▼

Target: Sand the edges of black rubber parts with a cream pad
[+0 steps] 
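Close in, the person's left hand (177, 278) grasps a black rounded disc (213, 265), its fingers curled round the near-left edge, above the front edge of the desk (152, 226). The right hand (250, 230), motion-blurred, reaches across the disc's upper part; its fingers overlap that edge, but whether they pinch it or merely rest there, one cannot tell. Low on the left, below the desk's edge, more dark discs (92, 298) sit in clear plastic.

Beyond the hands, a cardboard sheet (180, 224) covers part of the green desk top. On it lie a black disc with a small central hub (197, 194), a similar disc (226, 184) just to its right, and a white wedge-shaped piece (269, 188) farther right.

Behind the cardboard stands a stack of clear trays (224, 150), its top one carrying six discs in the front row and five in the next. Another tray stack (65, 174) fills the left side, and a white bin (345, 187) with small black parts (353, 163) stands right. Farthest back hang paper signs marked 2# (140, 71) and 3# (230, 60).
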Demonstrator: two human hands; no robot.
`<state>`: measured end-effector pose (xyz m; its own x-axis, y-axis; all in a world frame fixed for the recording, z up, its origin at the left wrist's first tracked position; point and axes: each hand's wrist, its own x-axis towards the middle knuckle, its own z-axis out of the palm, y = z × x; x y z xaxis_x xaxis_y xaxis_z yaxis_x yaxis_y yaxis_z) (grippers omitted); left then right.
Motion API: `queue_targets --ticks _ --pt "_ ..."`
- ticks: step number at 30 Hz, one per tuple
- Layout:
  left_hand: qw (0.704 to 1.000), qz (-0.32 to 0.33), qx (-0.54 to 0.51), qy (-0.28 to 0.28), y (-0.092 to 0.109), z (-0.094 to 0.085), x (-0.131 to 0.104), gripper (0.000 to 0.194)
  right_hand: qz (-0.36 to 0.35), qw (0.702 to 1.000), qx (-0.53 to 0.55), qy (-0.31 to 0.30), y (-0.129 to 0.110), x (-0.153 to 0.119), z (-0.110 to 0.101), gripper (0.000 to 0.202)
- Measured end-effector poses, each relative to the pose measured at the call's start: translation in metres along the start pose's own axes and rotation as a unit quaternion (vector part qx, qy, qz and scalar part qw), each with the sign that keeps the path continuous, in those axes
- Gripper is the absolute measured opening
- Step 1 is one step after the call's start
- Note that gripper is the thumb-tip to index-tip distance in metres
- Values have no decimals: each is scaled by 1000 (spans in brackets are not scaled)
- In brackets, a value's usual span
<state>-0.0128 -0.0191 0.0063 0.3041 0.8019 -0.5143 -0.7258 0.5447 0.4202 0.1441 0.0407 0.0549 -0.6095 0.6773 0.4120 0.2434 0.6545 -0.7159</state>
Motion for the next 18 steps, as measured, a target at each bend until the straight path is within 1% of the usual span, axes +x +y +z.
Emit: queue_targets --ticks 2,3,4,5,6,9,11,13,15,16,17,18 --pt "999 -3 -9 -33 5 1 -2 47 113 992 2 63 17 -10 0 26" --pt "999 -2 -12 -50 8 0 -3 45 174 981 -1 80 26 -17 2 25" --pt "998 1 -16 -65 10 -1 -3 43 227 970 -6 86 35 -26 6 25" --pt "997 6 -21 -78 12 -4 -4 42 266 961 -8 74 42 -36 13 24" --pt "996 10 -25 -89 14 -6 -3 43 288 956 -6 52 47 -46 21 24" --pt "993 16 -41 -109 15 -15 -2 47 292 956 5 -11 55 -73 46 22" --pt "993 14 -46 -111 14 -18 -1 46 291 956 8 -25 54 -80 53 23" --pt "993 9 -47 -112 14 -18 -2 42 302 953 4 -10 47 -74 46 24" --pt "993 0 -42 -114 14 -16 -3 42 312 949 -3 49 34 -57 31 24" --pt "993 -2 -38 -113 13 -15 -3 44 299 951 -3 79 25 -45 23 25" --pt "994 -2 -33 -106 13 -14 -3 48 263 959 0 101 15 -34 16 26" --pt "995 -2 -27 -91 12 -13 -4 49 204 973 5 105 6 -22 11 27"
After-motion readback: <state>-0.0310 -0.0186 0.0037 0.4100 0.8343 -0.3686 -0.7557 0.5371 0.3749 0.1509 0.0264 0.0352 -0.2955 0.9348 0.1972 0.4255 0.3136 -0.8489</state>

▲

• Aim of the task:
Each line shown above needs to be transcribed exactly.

• Problem solution:
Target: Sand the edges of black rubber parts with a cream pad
[+0 steps] 
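Close in, the person's left hand (177, 278) grasps a black rounded disc (213, 265), its fingers curled round the near-left edge, above the front edge of the desk (152, 226). The right hand (250, 230), motion-blurred, reaches across the disc's upper part; its fingers overlap that edge, but whether they pinch it or merely rest there, one cannot tell. Low on the left, below the desk's edge, more dark discs (92, 298) sit in clear plastic.

Beyond the hands, a cardboard sheet (180, 224) covers part of the green desk top. On it lie a black disc with a small central hub (197, 194), a similar disc (226, 184) just to its right, and a white wedge-shaped piece (269, 188) farther right.

Behind the cardboard stands a stack of clear trays (224, 150), its top one carrying six discs in the front row and five in the next. Another tray stack (65, 174) fills the left side, and a white bin (345, 187) with small black parts (353, 163) stands right. Farthest back hang paper signs marked 2# (140, 71) and 3# (230, 60).
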Demonstrator: two human hands; no robot.
`<state>`: measured end-effector pose (xyz m; its own x-axis, y-axis; all in a world frame fixed for the recording, z up, its origin at the left wrist's first tracked position; point and axes: each hand's wrist, its own x-axis towards the middle knuckle, its own z-axis out of the palm, y = z × x; x y z xaxis_x xaxis_y xaxis_z yaxis_x yaxis_y yaxis_z) (grippers omitted); left then right.
Motion API: `queue_targets --ticks _ --pt "_ ..."`
- ticks: step number at 30 Hz, one per tuple
- Layout:
  left_hand: qw (0.704 to 1.000), qz (-0.32 to 0.33), qx (-0.54 to 0.51), qy (-0.28 to 0.28), y (-0.092 to 0.109), z (-0.094 to 0.085), x (-0.131 to 0.104), gripper (0.000 to 0.194)
  right_hand: qz (-0.36 to 0.35), qw (0.702 to 1.000), qx (-0.53 to 0.55), qy (-0.31 to 0.30), y (-0.129 to 0.110), x (-0.153 to 0.119), z (-0.110 to 0.101), gripper (0.000 to 0.202)
- Measured end-effector poses, each relative to the pose measured at the call's start: translation in metres along the start pose's own axes and rotation as a unit quaternion (vector part qx, qy, qz and scalar part qw), each with the sign that keeps the path continuous, in those axes
- Gripper is the absolute measured opening
- Step 1 is one step after the call's start
- Note that gripper is the thumb-tip to index-tip distance in metres
- Values have no decimals: each is scaled by 1000 (spans in brackets are not scaled)
- In brackets, a value's usual span
<state>-0.0128 -0.0191 0.0063 0.3041 0.8019 -0.5143 -0.7258 0.5447 0.4202 0.1441 0.0407 0.0549 -0.6095 0.6773 0.4120 0.2434 0.6545 -0.7159</state>
Motion for the next 18 steps, as measured, a target at each bend until the straight path is within 1% of the usual span, axes +x +y +z.
Emit: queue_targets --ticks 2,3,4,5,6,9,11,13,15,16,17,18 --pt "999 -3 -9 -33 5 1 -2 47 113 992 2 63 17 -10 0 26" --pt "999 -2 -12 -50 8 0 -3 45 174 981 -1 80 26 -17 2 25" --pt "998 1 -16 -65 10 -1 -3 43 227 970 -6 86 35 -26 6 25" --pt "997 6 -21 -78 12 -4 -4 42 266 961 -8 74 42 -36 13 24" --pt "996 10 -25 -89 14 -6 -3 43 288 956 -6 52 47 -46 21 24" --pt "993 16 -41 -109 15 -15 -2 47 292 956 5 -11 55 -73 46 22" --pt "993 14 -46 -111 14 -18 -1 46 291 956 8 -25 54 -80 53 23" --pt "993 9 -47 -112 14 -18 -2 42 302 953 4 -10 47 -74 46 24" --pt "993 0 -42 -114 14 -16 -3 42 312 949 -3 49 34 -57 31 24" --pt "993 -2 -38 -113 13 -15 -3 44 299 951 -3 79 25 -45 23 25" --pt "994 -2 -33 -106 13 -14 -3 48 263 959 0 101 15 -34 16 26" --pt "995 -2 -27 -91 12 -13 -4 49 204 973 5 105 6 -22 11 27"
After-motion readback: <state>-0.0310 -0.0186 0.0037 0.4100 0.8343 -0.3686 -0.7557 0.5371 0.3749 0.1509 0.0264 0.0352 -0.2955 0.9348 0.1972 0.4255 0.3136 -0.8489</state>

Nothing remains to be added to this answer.